The runopt function

For larger trees, opttrees will not find all reassortments at once. The reason for this is that it is often necessary to "clean" reassorted leaves in smaller clades in order to see other reassortments deeper in the tree. As a consequence, trees obtained after one round of opttrees will still have incompatibilities. Below is a relatively simple example of trees for which opttrees does not find all reassorted leaves in one go:

nwk1 = "(Z,(G,(((A,X),(B,C)),((D,Y),(E,F)))));"
nwk2 = "(G,((A,(B,(C,X))),((D,(E,(F,Y))),Z)));"
t1 = parse_newick_string(nwk1; label="t1")
t2 = parse_newick_string(nwk2; label="t2")

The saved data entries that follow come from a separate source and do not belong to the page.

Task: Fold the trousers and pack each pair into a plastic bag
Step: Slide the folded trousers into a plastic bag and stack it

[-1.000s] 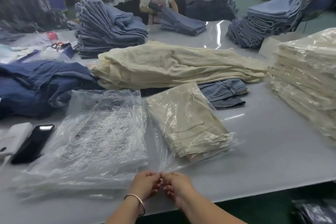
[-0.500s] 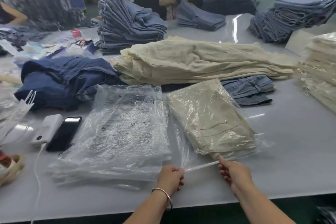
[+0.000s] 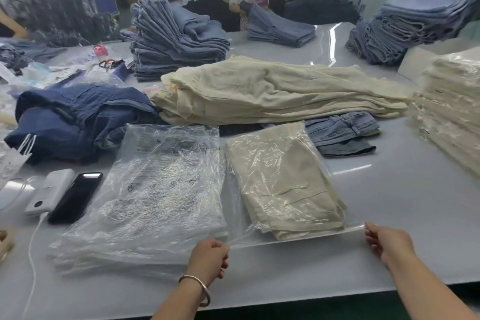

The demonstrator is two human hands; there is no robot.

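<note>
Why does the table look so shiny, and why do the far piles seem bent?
Head view: overhead light glares in streaks off the glossy table and the plastic bag; the wide-angle lens curves the far jeans stacks near the edges; the background is soft.

The left hand and right hand have drawn apart along the bag's edge.

On the table, a folded cream pair of trousers lies inside a clear plastic bag. The left hand and the right hand each pinch one end of the bag's near edge, stretched taut between them. A stack of empty bags lies just left, beside a phone and a power bank. Unfolded cream trousers lie behind.
</note>
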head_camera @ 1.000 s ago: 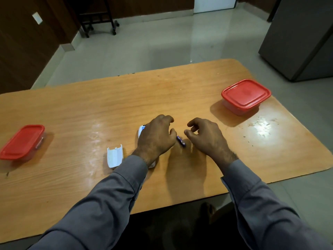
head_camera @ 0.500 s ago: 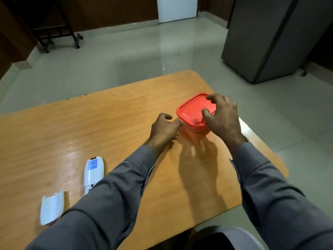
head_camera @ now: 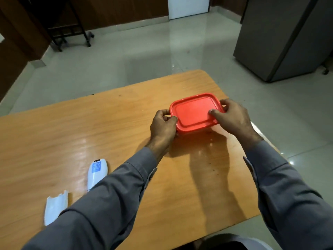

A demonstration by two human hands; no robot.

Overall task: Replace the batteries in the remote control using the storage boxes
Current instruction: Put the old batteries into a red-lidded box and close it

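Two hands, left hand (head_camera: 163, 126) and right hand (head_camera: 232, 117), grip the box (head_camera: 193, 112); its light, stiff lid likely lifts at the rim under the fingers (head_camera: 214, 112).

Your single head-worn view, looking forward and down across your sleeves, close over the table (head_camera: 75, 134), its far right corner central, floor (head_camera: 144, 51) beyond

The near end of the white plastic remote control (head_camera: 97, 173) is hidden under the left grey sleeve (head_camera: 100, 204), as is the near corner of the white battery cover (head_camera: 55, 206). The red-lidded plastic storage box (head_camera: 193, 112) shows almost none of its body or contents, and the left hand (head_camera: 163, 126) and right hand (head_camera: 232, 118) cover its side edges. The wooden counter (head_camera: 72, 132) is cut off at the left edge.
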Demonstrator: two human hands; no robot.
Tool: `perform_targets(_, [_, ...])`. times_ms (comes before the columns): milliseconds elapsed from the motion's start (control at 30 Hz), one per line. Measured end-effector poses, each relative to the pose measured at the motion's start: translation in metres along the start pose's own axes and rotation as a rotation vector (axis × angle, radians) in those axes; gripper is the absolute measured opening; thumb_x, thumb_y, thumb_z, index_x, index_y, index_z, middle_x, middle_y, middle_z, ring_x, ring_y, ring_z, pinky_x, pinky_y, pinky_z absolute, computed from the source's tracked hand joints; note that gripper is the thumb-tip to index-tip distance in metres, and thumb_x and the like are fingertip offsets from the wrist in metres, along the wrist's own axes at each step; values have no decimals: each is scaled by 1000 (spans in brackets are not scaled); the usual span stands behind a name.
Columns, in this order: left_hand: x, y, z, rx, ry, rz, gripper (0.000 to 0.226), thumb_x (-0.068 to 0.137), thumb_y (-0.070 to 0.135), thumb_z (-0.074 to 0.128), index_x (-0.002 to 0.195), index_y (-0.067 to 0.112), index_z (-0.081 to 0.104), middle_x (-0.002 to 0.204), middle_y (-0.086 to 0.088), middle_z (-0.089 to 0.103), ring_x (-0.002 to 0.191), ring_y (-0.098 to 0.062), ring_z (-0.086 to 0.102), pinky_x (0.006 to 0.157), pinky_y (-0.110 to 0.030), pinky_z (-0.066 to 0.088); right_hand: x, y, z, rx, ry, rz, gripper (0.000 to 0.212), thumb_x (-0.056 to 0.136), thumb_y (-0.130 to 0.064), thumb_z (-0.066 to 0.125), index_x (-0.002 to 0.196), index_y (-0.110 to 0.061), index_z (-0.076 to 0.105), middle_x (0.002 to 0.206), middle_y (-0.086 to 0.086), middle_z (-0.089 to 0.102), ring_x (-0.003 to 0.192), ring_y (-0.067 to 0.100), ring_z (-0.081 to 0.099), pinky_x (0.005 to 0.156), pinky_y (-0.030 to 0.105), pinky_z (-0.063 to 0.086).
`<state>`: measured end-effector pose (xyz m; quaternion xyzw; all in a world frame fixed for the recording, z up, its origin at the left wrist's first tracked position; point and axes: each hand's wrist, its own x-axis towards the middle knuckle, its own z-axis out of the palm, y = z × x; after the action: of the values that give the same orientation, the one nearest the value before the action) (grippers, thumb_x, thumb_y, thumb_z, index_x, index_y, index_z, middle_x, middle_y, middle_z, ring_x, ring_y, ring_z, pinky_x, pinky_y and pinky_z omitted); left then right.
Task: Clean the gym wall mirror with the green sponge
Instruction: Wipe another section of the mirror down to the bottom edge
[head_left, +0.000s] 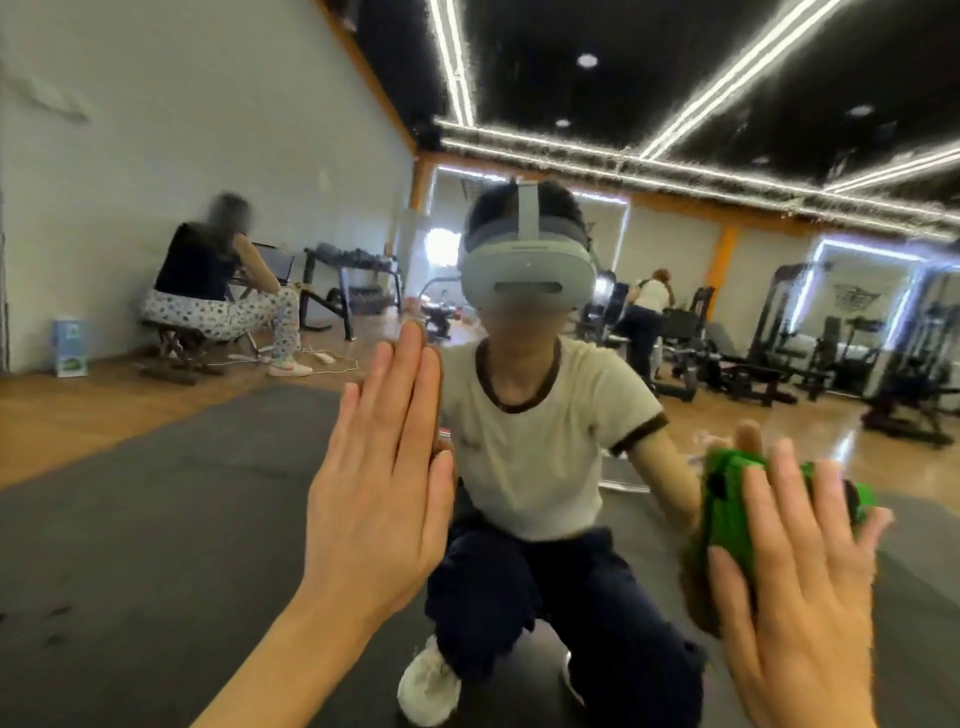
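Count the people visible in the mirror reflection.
3. The headset wearer crouches at centre, left hand flat on the mirror, right hand pressing the green sponge. A seated person is at left, a standing person at right. Others may be hidden.

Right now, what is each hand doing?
Left hand: open, flat against the mirror.
Right hand: open, straight fingers pressing the green sponge on the mirror.

The left hand is raised flat, fingers straight and pressed together, fingertips pointing up, palm facing away from the camera, its forearm running down toward the near left. The right hand lies lower at the right, fingers straight and slightly spread, pressing flat on the green sponge.
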<state>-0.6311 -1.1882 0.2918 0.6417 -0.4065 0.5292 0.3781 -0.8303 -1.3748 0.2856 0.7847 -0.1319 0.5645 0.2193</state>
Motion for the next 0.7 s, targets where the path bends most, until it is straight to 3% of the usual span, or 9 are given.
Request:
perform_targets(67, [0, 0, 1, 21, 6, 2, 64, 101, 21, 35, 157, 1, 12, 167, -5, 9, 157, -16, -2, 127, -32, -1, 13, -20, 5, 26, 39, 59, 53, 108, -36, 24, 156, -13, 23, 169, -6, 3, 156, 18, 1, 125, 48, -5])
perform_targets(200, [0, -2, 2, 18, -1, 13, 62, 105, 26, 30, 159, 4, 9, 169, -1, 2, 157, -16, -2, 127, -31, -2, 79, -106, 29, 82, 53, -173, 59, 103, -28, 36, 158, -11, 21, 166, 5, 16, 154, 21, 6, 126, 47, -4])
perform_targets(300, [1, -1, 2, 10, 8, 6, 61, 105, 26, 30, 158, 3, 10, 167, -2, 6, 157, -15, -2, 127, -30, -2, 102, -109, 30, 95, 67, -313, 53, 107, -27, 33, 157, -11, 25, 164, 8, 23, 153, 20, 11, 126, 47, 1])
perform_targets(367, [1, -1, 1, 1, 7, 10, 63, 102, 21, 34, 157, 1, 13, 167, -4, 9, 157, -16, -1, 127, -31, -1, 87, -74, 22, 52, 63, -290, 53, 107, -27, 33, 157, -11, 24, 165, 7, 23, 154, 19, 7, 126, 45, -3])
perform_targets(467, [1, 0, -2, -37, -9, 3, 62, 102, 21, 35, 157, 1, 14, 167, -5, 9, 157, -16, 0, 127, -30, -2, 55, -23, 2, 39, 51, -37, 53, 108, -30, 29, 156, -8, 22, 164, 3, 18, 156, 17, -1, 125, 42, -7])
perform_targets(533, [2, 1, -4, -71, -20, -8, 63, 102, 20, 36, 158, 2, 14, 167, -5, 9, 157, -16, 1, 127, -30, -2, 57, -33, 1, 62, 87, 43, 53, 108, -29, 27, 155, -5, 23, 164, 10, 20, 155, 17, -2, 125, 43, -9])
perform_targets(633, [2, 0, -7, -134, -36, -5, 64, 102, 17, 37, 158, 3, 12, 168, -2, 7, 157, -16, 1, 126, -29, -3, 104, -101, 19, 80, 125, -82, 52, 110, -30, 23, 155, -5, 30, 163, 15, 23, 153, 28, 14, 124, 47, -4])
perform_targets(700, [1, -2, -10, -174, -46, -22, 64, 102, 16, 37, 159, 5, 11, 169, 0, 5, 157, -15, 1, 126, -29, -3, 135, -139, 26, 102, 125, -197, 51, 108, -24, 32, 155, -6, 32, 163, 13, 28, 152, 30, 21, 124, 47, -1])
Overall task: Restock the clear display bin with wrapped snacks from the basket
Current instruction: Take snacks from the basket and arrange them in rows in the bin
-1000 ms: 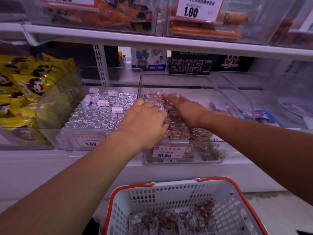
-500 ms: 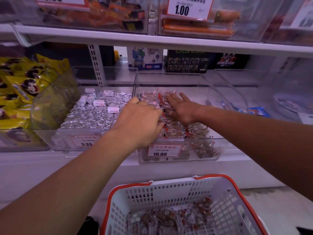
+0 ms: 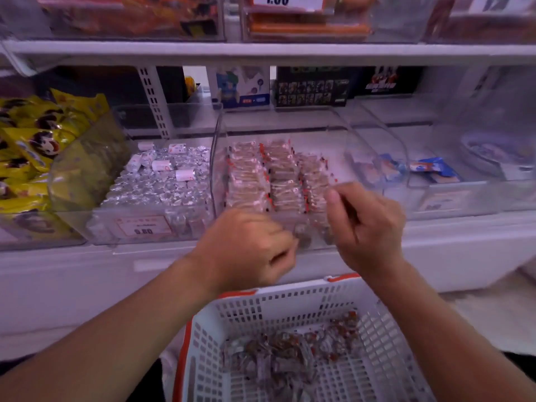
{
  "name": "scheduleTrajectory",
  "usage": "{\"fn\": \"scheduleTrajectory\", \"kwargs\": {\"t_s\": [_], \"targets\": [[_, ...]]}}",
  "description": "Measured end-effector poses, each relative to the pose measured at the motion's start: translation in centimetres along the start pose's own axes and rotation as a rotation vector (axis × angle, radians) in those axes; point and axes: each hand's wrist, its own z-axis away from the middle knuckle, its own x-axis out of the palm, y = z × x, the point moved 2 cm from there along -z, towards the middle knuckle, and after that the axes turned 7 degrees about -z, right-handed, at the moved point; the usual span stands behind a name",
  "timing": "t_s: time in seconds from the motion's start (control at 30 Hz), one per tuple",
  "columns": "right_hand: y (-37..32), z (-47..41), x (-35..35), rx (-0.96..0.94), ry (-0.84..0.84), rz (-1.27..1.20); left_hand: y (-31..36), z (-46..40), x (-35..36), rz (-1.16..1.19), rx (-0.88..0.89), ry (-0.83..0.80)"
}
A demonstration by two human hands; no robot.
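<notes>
Both hands have come back out of the clear bin (image 3: 278,132) since the earlier frame, where they lay flat on the packed rows; now they hang in front of its lower edge, above the basket (image 3: 385,338). The left hand (image 3: 246,245) has its fingers curled under, and it seems to hold nothing. The right hand (image 3: 368,227) is also loosely curled, thumb up; whether a small wrapper is between its fingers cannot be told, because the picture is blurred there.

The wrapped snacks (image 3: 275,175) stand in the bin in three neat rows, too many and too close together to count one by one. A loose heap of the same snacks (image 3: 290,352) lies on the bottom of the basket, perhaps some dozens, also not countable. There is one basket and one bin for this snack. Beside it, to the left, is one bin of silver candies (image 3: 162,190), and further left lie yellow bags (image 3: 32,146).

The snacks look small and light, with thin glossy film that is probably slippery and crackles. The filling seems firm, so it should not break easily. It is likely best to take several together, pinching them by the flat sides and not by the twisted ends, which may slide out.
</notes>
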Motion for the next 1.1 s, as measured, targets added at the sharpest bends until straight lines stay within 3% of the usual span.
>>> {"fn": "scheduleTrajectory", "kwargs": {"t_s": [0.03,0.1,0.17,0.23,0.27,0.43,0.53,0.6,0.7,0.87,1.0,1.1], "targets": [[1.0,3.4,-0.5,0.096,0.002,0.011,1.3,1.3,1.4,0.035,0.022,-0.115],[3.9,10.3,0.4,0.362,-0.235,0.042,3.7,4.7,5.1,0.12,-0.068,-0.599],[6.9,18.0,2.0,0.718,-0.762,0.065,5.3,9.5,9.1,0.124,-0.318,-1.076],[8.8,25.2,2.1,0.971,-1.159,0.063,7.1,15.7,12.2,0.224,-0.591,-1.357],[9.5,28.0,1.5,1.063,-1.198,0.062,8.3,18.6,13.4,0.331,-0.759,-1.371],[12.4,35.4,-0.2,1.418,-0.973,0.237,13.3,27.9,18.7,0.624,-1.691,-1.27],[13.7,36.1,1.4,1.36,-0.759,0.165,13.8,29.1,22.1,0.619,-2.001,-1.078],[14.5,36.4,2.6,1.294,-0.77,0.14,13.7,29.6,24.1,0.576,-2.071,-0.975],[14.9,37.1,4.8,1.242,-1.006,0.251,14.0,30.2,25.9,0.512,-2.021,-1.077],[13.1,39.0,8.2,1.102,-1.298,0.26,15.2,29.5,26.8,0.438,-1.976,-0.918],[11.5,39.5,9.1,1.216,-1.059,0.064,15.1,29.4,26.8,0.411,-1.969,-0.81],[11.0,39.8,8.5,1.334,-0.933,-0.006,15.1,29.5,26.5,0.457,-2.067,-0.709]]}}
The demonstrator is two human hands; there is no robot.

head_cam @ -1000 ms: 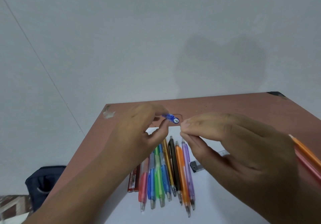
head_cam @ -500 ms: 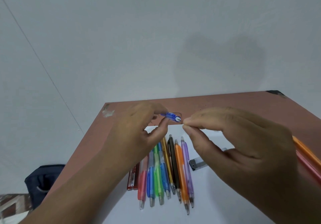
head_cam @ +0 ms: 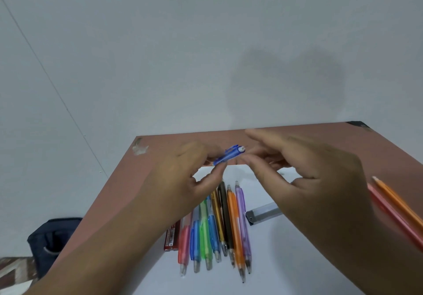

These trees are constructed in the following way (you're encouraged to draw them!):

  • Clade ((A,X),(B,C)) in the first tree "corresponds" to clade (A,(B,(C,X))) in the second tree, with X as the reassorted leaf. Same goes for clades ((D,Y),(E,F)) and (D,(E,(F,Y))) and the reassorted leaf Y.
  • We respectively name these not yet compatible clades ABC and DEF. At a deeper level, the trees are now of the form (Z,(G,(ABC,DEF))) for the first and (G,(ABC,(DEF,Z))) for the second, with Z as the obvious reassorted leaf.

The important property here is that for a high enough value of $\gamma$, it is only possible for opttrees to see that Z is reassorted if clades ABC and DEF are "coarse-grained" to leaves. In return, this coarse-graining is only possible after X and Y have been identified as reassorted leaves, which will happen after a first iteration of opttrees. The task of iterating opttrees is performed by the runopt function. Here, we walk through the typical steps it takes.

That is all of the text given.